CloudPro

Architecture

Author: Will Soltani

1) System Overview

This project combines a Next.js application with AWS managed services to provide secure file conversion and PDF filling.

Browser
  |
  | HTTPS (Next.js routes)
  v
Next.js App Router (UI + API handlers)
  |                \
  |                 \ StartExecution
  |                  v
  |               Step Functions
  |                  |
  |                  v
  |             Convert Worker (Lambda container)
  |
  +--> DynamoDB (project/file metadata)
  +--> S3 Raw Uploads (source objects)
  +--> S3 Outputs (converted + filled artifacts)

2) Frontend Architecture

2.1 App shell and site pages

Public marketing/site content is rendered from app/, components/, sections/, and content/.
Project tooling lives under app/app/projects/* and is isolated from the public pages.

2.2 Project workspace

Primary orchestrator:

app/app/projects/[projectId]/ProjectDetailClient.tsx

State model (high level):

Staged local files (pre-upload): useStagedFiles
Server file list (raw/output artifacts): useServerFiles
Signed URL cache/refresh: useSignedUrls
Per-item conversion settings and global defaults
Selection state per list (ready/converted)

UI modules:

Ready queue: source files pending conversion.
Converted files: output artifact listing + reconvert controls.
Conversion settings panel: full target list with per-source capability disable rules.
Fill PDF page: dedicated client route at /app/projects/[projectId]/fill/[fileId].

2.3 PDF fill architecture

Core client:

app/app/projects/[projectId]/fill/[fileId]/FillPdfClient.tsx

Support modules:

field-label-resolver.ts
field-type-rules.ts
field-validation.ts

Pipeline:

Load source bytes via signed URL.
Render pages/widgets with PDF.js (client-only import path).
Maintain editable field + overlay state in React.
Build output bytes with pdf-lib.
Validate bytes (%PDF-, minimum length), then download and persist.

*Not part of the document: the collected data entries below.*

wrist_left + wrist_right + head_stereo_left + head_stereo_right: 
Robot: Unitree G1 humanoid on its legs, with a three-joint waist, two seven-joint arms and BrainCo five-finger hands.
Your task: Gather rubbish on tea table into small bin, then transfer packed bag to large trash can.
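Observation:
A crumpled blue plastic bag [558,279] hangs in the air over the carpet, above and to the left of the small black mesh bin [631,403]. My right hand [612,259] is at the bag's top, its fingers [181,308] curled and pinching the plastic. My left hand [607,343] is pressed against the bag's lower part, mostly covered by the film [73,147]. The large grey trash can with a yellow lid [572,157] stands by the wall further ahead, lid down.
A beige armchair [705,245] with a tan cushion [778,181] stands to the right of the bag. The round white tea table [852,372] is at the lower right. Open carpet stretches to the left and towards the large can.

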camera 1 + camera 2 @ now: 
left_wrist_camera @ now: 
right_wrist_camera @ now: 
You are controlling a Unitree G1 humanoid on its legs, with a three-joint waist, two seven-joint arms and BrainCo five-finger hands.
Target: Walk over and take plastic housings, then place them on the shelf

3) Backend API Architecture (Next.js Route Handlers)

3.1 Auth/session boundary

Cognito JWT cookie validation in app/app/api/_lib/auth.ts.
Route handlers call requireUser() and scope all access by USER#{sub} partition key.

3.2 File APIs

Upload create/complete endpoints create raw file rows and presigned writes.
File list endpoint can reconcile Dynamo rows against S3 object existence.
Download endpoint returns short-lived signed inline/download URLs.
Delete endpoint deletes one exact Dynamo row and one exact S3 key (safety rail logging included).

3.3 Conversion submission API

app/app/api/projects/[projectId]/convert/route.ts
Validates conversion jobs against centralized capability matrix (conversion-support.ts).
Writes output rows in processing state.
Starts Step Functions executions for worker processing.

3.4 Filled PDF artifact APIs

Create endpoint reserves artifactType=filled_pdf output row + presigned upload URL.
Upload endpoint accepts PDF bytes.
Complete endpoint validates and marks row done.

4) Conversion Pipeline (Worker)

Worker entrypoint:

infra/lib/lambdas/convert-worker/index.ts

Helpers/scripts:

Python scripts for DOCX/PAGES/image-specialized operations.
lib/formats.ts for format/content-type/extension mapping.

High-level conversion flow:

Read source metadata from DynamoDB.
Download source object from raw bucket.
Detect source kind (content-aware, not filename-only).
Route to conversion path:
- image -> image/pdf
- document -> canonical PDF -> target outputs
- special input handling (SVG sanitization, AVIF/HEIC/ICO paths, PAGES fallback logic)
Upload output to output bucket.
Update output row (status, contentType, size, packaging/page metadata).

4.1 SVG handling

Sanitization removes dangerous constructs while accepting common real-world SVG input.
Rendering uses deterministic defaults for dimensions and transparency behavior.

4.2 PAGES handling

Canonical PDF extraction pipeline attempts embedded preview PDF first.
Falls back to preview-image assembly when PDF preview is missing.
Canonical artifact feeds downstream format conversion.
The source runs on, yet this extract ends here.